- _Prompt_:
Down to the last line, restate the records below word for word, dropping every image.

- _Records for processing_:
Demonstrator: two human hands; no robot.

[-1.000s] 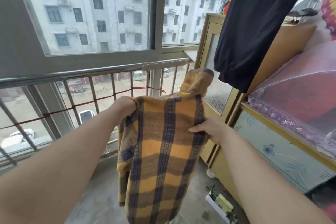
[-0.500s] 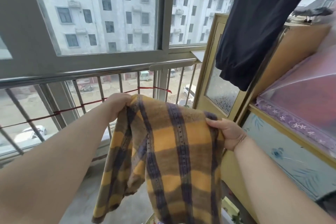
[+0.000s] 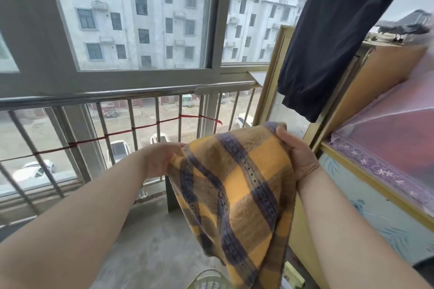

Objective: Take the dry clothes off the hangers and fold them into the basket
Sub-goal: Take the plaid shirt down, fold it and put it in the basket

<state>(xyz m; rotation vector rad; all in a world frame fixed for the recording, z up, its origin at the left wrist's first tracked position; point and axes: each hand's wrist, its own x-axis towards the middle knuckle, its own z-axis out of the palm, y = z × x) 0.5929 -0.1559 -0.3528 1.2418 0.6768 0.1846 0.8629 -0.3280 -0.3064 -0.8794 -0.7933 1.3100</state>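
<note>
A person stands at a grey steel balcony railing (image 3: 131, 94) and holds up a yellow-and-brown plaid woven garment with purple stripes (image 3: 237, 183) just inside it, level with its lower bars. The left hand (image 3: 162, 159) has its fingers curled into the cloth's upper left corner. The right hand (image 3: 298, 155) grips the upper right edge, fingers wrapped over the top. The cloth sags between them and hangs in a slanting, doubled drape. Below it, on the floor inside the railing, the pale rim of a plastic basket (image 3: 206, 279) just shows (most of it is out of view). Above and to the right of the railing, a dark navy garment (image 3: 333, 37) hangs on the drying line.

The step in hand looks like folding the plaid piece. To do it well, the hands should probably pull the top edge taut and level, match corner to corner, then lower it straight into the basket. The weave looks thick and soft, so it may slide askew if either grip loosens.
</note>
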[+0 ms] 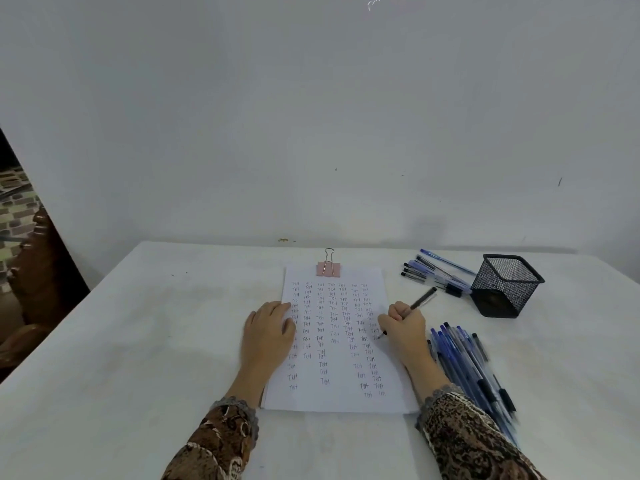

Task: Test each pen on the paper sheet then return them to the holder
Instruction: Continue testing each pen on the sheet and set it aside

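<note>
Black pen (423, 299) pinched in right hand (406, 328), tip seemingly on paper (341, 396).

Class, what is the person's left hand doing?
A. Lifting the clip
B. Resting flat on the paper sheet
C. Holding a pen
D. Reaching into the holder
B: the left hand lies open on the left edge of the paper sheet; the right hand grips the pen.

Paper sheet (337, 341): lying flat, carrying columns of "Test".
Black pen (422, 300): leaning, tip touching sheet's right part.
Holder (505, 285): black mesh, standing upright.
Blue pens (467, 368): lying piled right of sheet.
</note>
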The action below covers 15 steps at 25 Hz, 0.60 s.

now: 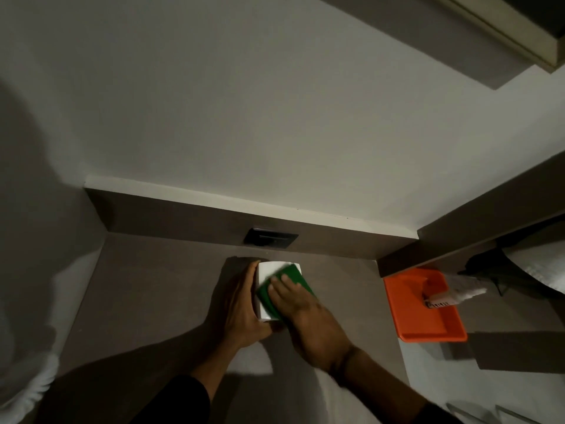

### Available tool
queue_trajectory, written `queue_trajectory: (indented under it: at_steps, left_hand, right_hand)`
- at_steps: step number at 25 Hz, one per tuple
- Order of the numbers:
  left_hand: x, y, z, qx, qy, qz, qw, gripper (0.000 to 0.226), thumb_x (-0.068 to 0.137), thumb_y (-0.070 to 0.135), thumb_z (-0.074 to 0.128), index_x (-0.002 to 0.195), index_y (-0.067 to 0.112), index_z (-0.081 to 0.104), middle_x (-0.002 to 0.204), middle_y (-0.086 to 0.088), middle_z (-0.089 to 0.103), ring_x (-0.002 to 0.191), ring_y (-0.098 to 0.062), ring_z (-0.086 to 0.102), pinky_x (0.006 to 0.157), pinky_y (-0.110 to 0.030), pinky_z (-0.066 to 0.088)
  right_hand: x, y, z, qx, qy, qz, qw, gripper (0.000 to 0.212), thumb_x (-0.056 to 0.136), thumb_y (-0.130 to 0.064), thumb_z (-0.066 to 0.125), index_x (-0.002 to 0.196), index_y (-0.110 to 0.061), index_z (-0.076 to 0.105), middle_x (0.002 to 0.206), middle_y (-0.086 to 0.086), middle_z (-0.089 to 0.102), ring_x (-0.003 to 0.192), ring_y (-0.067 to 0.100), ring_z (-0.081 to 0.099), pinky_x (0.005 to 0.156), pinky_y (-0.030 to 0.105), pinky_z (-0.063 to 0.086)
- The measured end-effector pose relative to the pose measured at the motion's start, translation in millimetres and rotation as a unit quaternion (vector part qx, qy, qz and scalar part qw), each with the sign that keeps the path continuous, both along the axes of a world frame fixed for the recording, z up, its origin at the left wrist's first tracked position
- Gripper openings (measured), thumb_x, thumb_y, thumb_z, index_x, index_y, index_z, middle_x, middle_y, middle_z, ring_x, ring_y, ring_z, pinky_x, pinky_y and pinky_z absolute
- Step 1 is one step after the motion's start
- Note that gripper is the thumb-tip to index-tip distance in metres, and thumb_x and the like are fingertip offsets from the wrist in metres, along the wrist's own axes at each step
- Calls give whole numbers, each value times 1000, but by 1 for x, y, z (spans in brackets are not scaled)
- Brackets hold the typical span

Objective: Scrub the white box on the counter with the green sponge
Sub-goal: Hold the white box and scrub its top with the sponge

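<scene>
So the white box (266,270) sits on the grey counter (159,289) close to the back wall, pinned between my two hands. It looks light and smooth-sided to me, probably plastic or card, so I'd guess it skates around if you scrub without bracing it. My left hand (244,304) wraps its left side, fingers curled around the edge, a decent hold. My right hand (302,307) lies flat, fingers spread, pressing the green sponge (290,278) onto the top. The sponge looks thin and floppy. An orange tray (425,316) sits well off past my right hand.
</scene>
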<state>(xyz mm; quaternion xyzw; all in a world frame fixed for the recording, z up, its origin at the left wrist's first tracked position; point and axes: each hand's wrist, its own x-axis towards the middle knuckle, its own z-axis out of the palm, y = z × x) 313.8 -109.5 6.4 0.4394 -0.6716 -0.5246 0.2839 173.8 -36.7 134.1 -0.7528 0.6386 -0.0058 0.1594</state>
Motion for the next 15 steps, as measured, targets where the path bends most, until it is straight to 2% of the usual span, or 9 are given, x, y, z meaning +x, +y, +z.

- _Result for this exercise_:
Demonstrator: two human hands; no robot.

[-1.000s] 
[-0.500s] 
[+0.000s] 

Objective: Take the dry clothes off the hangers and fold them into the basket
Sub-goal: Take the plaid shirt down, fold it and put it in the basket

<state>(xyz m; rotation vector rad; all in a world frame fixed for the recording, z up, its origin at the left wrist's first tracked position; point and axes: each hand's wrist, its own x-axis towards the middle knuckle, its own z-axis out of the palm, y = z × x) 0.5929 -0.1559 -0.3528 1.2418 0.6768 0.1846 0.8629 -0.3280 -0.3064 -0.8794 -0.7933 1.3100</state>
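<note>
A person stands at a grey steel balcony railing (image 3: 131, 94) and holds up a yellow-and-brown plaid woven garment with purple stripes (image 3: 237, 183) just inside it, level with its lower bars. The left hand (image 3: 162, 159) has its fingers curled into the cloth's upper left corner. The right hand (image 3: 298, 155) grips the upper right edge, fingers wrapped over the top. The cloth sags between them and hangs in a slanting, doubled drape. Below it, on the floor inside the railing, the pale rim of a plastic basket (image 3: 206, 279) just shows (most of it is out of view). Above and to the right of the railing, a dark navy garment (image 3: 333, 37) hangs on the drying line.

The step in hand looks like folding the plaid piece. To do it well, the hands should probably pull the top edge taut and level, match corner to corner, then lower it straight into the basket. The weave looks thick and soft, so it may slide askew if either grip loosens.
</note>
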[+0 ms] 

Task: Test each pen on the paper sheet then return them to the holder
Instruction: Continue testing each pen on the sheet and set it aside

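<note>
Black pen (423, 299) pinched in right hand (406, 328), tip seemingly on paper (341, 396).

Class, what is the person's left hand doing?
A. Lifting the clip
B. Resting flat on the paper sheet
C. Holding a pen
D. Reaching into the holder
B: the left hand lies open on the left edge of the paper sheet; the right hand grips the pen.

Paper sheet (337, 341): lying flat, carrying columns of "Test".
Black pen (422, 300): leaning, tip touching sheet's right part.
Holder (505, 285): black mesh, standing upright.
Blue pens (467, 368): lying piled right of sheet.
</note>
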The action below covers 15 steps at 25 Hz, 0.60 s.

now: 

### Available tool
queue_trajectory, written `queue_trajectory: (indented under it: at_steps, left_hand, right_hand)`
- at_steps: step number at 25 Hz, one per tuple
- Order of the numbers:
  left_hand: x, y, z, qx, qy, qz, qw, gripper (0.000 to 0.226), thumb_x (-0.068 to 0.137), thumb_y (-0.070 to 0.135), thumb_z (-0.074 to 0.128), index_x (-0.002 to 0.195), index_y (-0.067 to 0.112), index_z (-0.081 to 0.104), middle_x (-0.002 to 0.204), middle_y (-0.086 to 0.088), middle_z (-0.089 to 0.103), ring_x (-0.002 to 0.191), ring_y (-0.098 to 0.062), ring_z (-0.086 to 0.102), pinky_x (0.006 to 0.157), pinky_y (-0.110 to 0.030), pinky_z (-0.066 to 0.088)
  right_hand: x, y, z, qx, qy, qz, qw, gripper (0.000 to 0.212), thumb_x (-0.056 to 0.136), thumb_y (-0.130 to 0.064), thumb_z (-0.066 to 0.125), index_x (-0.002 to 0.196), index_y (-0.110 to 0.061), index_z (-0.076 to 0.105), middle_x (0.002 to 0.206), middle_y (-0.086 to 0.086), middle_z (-0.089 to 0.102), ring_x (-0.003 to 0.192), ring_y (-0.067 to 0.100), ring_z (-0.081 to 0.099), pinky_x (0.005 to 0.156), pinky_y (-0.030 to 0.105), pinky_z (-0.063 to 0.086)
- The measured end-effector pose relative to the pose measured at the motion's start, translation in millimetres and rotation as a unit quaternion (vector part qx, qy, qz and scalar part qw), each with the sign that keeps the path continuous, both along the axes of a world frame fixed for the recording, z up, its origin at the left wrist's first tracked position
- Gripper openings (measured), thumb_x, thumb_y, thumb_z, index_x, index_y, index_z, middle_x, middle_y, middle_z, ring_x, ring_y, ring_z, pinky_x, pinky_y and pinky_z absolute
- Step 1 is one step after the motion's start
- Note that gripper is the thumb-tip to index-tip distance in metres, and thumb_x and the like are fingertip offsets from the wrist in metres, along the wrist's own axes at each step
- Calls give whole numbers, each value times 1000, but by 1 for x, y, z (spans in brackets are not scaled)
- Brackets hold the typical span

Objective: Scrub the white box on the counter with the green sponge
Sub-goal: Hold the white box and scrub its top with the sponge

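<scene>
So the white box (266,270) sits on the grey counter (159,289) close to the back wall, pinned between my two hands. It looks light and smooth-sided to me, probably plastic or card, so I'd guess it skates around if you scrub without bracing it. My left hand (244,304) wraps its left side, fingers curled around the edge, a decent hold. My right hand (302,307) lies flat, fingers spread, pressing the green sponge (290,278) onto the top. The sponge looks thin and floppy. An orange tray (425,316) sits well off past my right hand.
</scene>
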<state>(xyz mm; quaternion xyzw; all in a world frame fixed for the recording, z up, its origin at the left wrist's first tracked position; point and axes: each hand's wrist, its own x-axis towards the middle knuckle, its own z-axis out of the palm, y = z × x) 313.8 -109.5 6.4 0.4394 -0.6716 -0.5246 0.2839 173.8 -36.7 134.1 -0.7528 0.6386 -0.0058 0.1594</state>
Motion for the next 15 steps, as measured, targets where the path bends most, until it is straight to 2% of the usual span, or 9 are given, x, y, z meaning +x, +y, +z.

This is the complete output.